Humberto Martins advertiu para a necessidade de adaptação à nova realidade. Nancy Andrighi defendeu que memoriais bem estruturados poderiam substituir com eficácia algumas sustentações. Moura Ribeiro propôs a uniformização do tempo: cinco minutos, tanto para presenciais quanto gravadas.
Essas posições ganham reforço nos dados.
Segundo o STF, houve transformação estrutural no modelo de julgamento nas últimas duas décadas.
Ao longo de 17 anos, a Corte proferiu 137.556 decisões em ambiente virtual, contra 163.528 decisões presenciais. Embora os julgamentos físicos predominem no acumulado histórico, a virada ocorreu em 2017, quando 78,7% das decisões passaram a ocorrer digitalmente.
Em 2025, a virtualização se consolidou: 99,5% das decisões são proferidas no plenário virtual. O salto foi expressivo entre 2015 e 2016 — de 34,9% para 78,7% — e a pandemia de covid-19 acelerou a consolidação do modelo. Desde então, os índices permanecem acima de 98%.
Além do volume, os indicadores de celeridade também chamam atenção.
O tempo médio para decisão em ambiente virtual é de 4 meses e 15 dias, demonstrando agilidade razoável se comparado ao rito presencial. A digitalização, portanto, embora não resolva sozinha os gargalos da Justiça, mostra-se eficaz sob o prisma da produtividade e da racionalização de recursos.
A porta da Lei está aberta?
No artigo "Kafka e os paradoxos do Direito", o doutor e professor André Karam Trindade observa que a literatura oferece ao Direito um espelho crítico — capaz de revelar seus impasses, silêncios e paradoxos.

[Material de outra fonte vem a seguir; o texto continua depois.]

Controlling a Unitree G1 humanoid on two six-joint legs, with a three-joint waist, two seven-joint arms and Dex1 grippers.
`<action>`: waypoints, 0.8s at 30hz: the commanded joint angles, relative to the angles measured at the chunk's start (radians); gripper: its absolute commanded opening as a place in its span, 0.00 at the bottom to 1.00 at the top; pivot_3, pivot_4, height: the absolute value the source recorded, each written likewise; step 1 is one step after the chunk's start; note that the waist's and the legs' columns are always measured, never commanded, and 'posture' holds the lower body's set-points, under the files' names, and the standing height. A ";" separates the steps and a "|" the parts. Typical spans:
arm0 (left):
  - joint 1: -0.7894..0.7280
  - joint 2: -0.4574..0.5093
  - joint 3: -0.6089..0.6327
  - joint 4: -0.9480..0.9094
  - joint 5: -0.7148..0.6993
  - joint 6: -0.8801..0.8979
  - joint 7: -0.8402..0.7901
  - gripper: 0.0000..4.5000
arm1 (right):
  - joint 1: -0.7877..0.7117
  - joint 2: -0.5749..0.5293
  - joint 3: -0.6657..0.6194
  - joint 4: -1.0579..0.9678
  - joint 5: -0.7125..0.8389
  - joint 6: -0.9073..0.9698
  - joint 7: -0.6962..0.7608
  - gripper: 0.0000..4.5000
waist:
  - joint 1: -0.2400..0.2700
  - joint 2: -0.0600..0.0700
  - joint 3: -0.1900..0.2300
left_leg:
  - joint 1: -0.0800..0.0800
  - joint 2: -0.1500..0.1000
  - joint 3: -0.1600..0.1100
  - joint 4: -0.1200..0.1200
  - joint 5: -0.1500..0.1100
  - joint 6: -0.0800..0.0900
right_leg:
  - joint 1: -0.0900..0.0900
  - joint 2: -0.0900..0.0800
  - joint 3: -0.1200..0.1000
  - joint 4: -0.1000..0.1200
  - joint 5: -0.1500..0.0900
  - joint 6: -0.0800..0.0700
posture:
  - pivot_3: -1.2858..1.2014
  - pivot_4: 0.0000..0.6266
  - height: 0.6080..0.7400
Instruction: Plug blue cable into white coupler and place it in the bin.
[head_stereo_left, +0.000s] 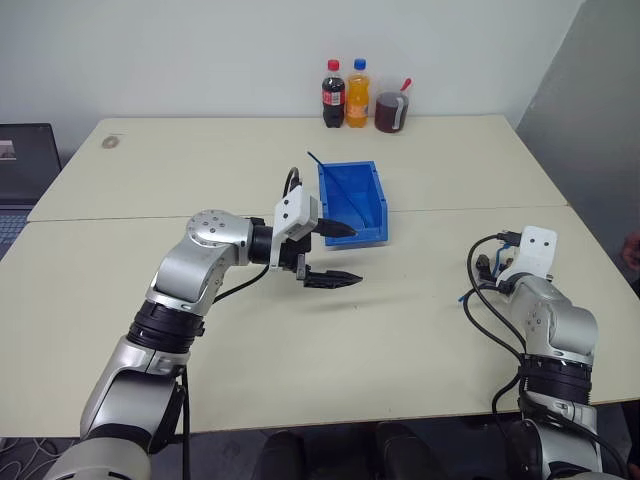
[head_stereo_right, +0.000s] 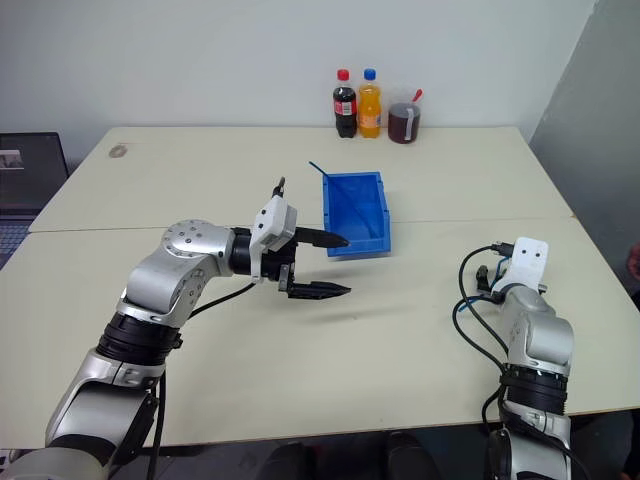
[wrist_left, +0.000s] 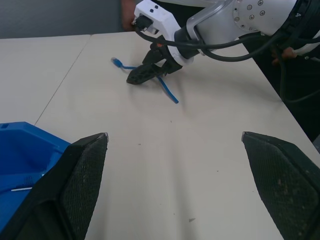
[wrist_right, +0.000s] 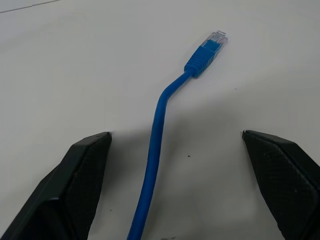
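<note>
The blue cable (wrist_right: 156, 125) lies on the table, its pale plug (wrist_right: 214, 39) pointing away from the wrist. My right gripper (wrist_right: 176, 134) is open low over it, one finger on each side, touching nothing. In the left wrist view the same cable (wrist_left: 167, 91) runs under the right gripper's black fingers (wrist_left: 150, 72). The blue bin (head_stereo_left: 352, 200) stands at mid-table with a thin dark-blue strand leaning in it. My left gripper (head_stereo_left: 356, 254) is open and empty just in front of the bin, pointing right. The white coupler is out of view.
At the table's far edge stand a cola bottle (head_stereo_left: 333, 95), an orange soda bottle (head_stereo_left: 358, 93) and a jug of dark drink (head_stereo_left: 392, 110). A laptop (head_stereo_left: 25, 165) sits off the left edge. The tabletop (head_stereo_left: 420, 330) is bare between the arms.
</note>
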 joint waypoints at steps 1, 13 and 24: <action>-0.040 -0.013 0.016 -0.002 0.008 -0.024 0.004 1.00 | -0.037 -0.018 -0.017 0.038 0.017 -0.052 0.005 0.91 | 0.000 0.000 0.000 | 0.000 0.000 0.000 0.000 0.000 0.000 | 0.000 0.000 0.000 0.000 0.000 0.000 | 0.52 0.24 1.00; -0.050 -0.014 0.028 -0.009 0.000 -0.001 0.008 1.00 | -0.033 -0.054 0.012 0.097 0.008 -0.111 0.039 0.30 | -0.002 0.000 0.000 | 0.000 0.000 0.000 0.000 0.000 0.000 | 0.000 0.000 0.000 0.001 0.000 0.000 | 0.52 0.24 1.00; -0.018 0.013 0.061 -0.047 -0.010 0.025 0.042 1.00 | -0.004 -0.143 0.084 0.113 -0.027 -0.160 0.111 0.00 | -0.001 0.000 0.000 | 0.000 0.000 0.000 0.000 0.000 0.000 | 0.000 0.000 0.000 0.001 0.000 0.000 | 0.52 0.24 1.00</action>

Ao criar Josef K., Kafka não apenas denuncia um sistema opaco, mas convida o leitor a refletir sobre os efeitos institucionais e subjetivos do processo judicial.
No romance, o tribunal não é apenas inacessível: é também surdo. A ausência de escuta, o formalismo desmedido e a racionalidade instrumental transformam o processo em instrumento de angústia, não de justiça.
Esse risco permanece atual.
Ao potencial de esvaziamento de garantias fundamentais — como o contraditório e a ampla defesa — em nome da eficiência, revela um perigo de desumanização da Justiça: substitui-se a escuta pela automatização. A tecnocracia não pode obliterar a escuta: o Direito precisa continuar sendo linguagem, diálogo e acolhimento, e não apenas procedimento.
No fim da parábola contada em "O Processo", o porteiro diz ao homem do campo que a porta da Lei estava ali "como sempre aberta" — mas ele nunca entrou. Esperou um sinal, uma permissão, uma mediação. Submeteu-se à autoridade sem atravessar o limiar.
A revelação só vem tarde demais.
Cem anos após Kafka, a pergunta continua atual: a digitalização do processo abriu novas portas — ou apenas substituiu o porteiro por um código binário?
Se o Direito deseja permanecer fiel à sua vocação de Justiça, precisa garantir que a tecnologia não silencie vozes. O desafio contemporâneo não é apenas declarar a porta aberta — é assegurar que ela seja visível, compreensível e, acima de tudo, transponível.
Referências
BARRIONUEVO, Thainá de Paiva. Os princípios processuais constitucionais e a obra "O Processo" de Franz Kafka. Revista de Direito Público da Procuradoria-Geral do Município de Londrina, v. 7, n. 1, p. 75-86, 2018.
TRINDADE, André Karam. 12. Kafka e os paradoxos do direito: da ficção à realidade. Revista Diálogos do Direito - ISSN 2316-2112, v. 2, n. 2, p. 137 a 159, 2012.
YAMAUCHI, Daniel Acosta; DA COSTA CASTANHA, Ruth Faria. Direito, justiça e mito: uma leitura a partir de "O processo", de F. Kafka. Anamorphosis: Revista Internacional de Direito e Literatura, v. 3, n. 2, p. 437-464, 2017.